__Exercise details__: Nothing but text lines should be duplicated: start with the first line of the listing below and stop after the line holding "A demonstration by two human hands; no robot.", omitting pictures.

__Available data__:
+++

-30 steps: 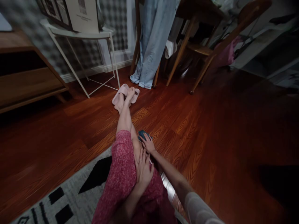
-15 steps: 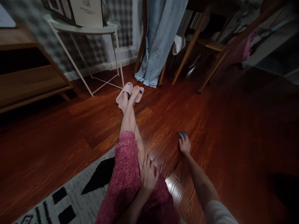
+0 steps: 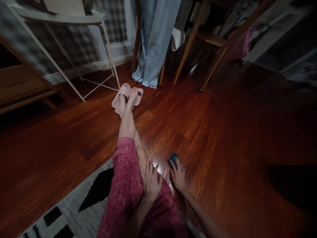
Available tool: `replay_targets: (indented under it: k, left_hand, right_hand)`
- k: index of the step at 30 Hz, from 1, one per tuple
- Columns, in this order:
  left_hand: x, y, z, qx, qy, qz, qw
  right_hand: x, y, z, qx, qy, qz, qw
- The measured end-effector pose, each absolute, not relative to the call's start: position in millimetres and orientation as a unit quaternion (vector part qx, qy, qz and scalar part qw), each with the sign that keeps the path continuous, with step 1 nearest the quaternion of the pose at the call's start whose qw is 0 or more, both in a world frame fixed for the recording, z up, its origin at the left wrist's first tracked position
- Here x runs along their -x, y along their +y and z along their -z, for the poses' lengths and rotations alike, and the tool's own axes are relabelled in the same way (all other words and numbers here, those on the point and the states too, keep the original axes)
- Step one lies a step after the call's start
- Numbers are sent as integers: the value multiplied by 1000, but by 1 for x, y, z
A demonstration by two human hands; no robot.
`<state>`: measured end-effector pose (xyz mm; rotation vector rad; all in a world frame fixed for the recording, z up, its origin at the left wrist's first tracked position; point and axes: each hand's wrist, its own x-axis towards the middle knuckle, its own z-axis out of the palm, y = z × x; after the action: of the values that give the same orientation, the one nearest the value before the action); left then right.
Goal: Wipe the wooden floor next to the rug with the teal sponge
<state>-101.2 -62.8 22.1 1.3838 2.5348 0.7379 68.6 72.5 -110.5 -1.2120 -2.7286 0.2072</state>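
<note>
My right hand (image 3: pixel 177 174) presses a small dark teal cloth (image 3: pixel 173 159) to the glossy reddish-brown wooden floor (image 3: pixel 163 140), just right of my legs. Its fingers lie over the cloth and cover part of it. My left hand (image 3: pixel 151 183) rests on my bent leg at the hem of the pink trousers (image 3: pixel 127 165). The fingers of that hand are spread, with a ring on one, and it holds nothing.
A patterned rug (image 3: pixel 91 198) lies under my legs. Pink slippers (image 3: pixel 119 96) are at my feet. Beyond stand a white metal side table (image 3: pixel 59 19), a wooden cabinet (image 3: pixel 22 82) and wooden chair legs (image 3: pixel 213 71). Light blue jeans (image 3: pixel 156 43) hang down to the floor.
My right hand has drawn the cloth back across the floor, nearer to my body and my left hand. The left hand stays on the leg. The view has shifted slightly right.
</note>
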Motion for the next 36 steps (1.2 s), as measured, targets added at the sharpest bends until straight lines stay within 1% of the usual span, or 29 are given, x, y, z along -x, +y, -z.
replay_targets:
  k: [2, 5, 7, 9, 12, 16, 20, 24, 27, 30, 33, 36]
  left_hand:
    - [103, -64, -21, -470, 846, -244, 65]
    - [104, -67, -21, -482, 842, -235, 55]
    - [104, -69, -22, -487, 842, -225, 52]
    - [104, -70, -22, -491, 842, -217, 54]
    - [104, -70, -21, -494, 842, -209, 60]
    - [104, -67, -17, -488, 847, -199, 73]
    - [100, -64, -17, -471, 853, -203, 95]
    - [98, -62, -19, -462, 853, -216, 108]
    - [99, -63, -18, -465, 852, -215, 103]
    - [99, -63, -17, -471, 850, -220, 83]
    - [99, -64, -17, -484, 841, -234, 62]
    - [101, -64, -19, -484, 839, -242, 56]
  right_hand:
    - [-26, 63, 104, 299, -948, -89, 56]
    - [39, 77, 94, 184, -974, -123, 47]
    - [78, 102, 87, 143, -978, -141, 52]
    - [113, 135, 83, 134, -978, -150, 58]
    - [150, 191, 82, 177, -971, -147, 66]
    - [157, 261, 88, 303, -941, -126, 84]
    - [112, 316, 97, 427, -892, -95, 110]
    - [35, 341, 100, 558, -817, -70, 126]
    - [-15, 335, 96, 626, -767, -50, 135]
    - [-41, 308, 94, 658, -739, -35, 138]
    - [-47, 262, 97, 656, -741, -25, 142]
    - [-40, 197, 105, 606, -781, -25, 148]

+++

__Solved problem__:
-30 steps: 
-15 steps: 
+0 steps: 
Available tool: `replay_targets: (indented under it: k, left_hand, right_hand)`
- k: index of the step at 30 Hz, from 1, one per tuple
- Columns, in this order:
  left_hand: x, y, z, qx, qy, qz, qw
  right_hand: x, y, z, qx, qy, qz, qw
- The measured end-effector pose, each absolute, not relative to the call's start: position in millimetres and orientation as a unit quaternion (vector part qx, qy, qz and scalar part qw), each with the sign that keeps the path continuous, with step 1 nearest the quaternion of the pose at the call's start whose qw is 0 or more, both in a world frame fixed for the recording, z up, its origin at the left wrist's first tracked position
- Here x runs along their -x, y along their +y and z along their -z, for the poses' lengths and rotations alike, and the tool's own axes are relabelled in the same way (all other words and numbers here, those on the point and the states too, keep the original axes)
- Step one lies a step after the call's start
- Numbers are sent as integers: the value multiplied by 1000, but by 1 for x, y, z
A demonstration by two human hands; no robot.

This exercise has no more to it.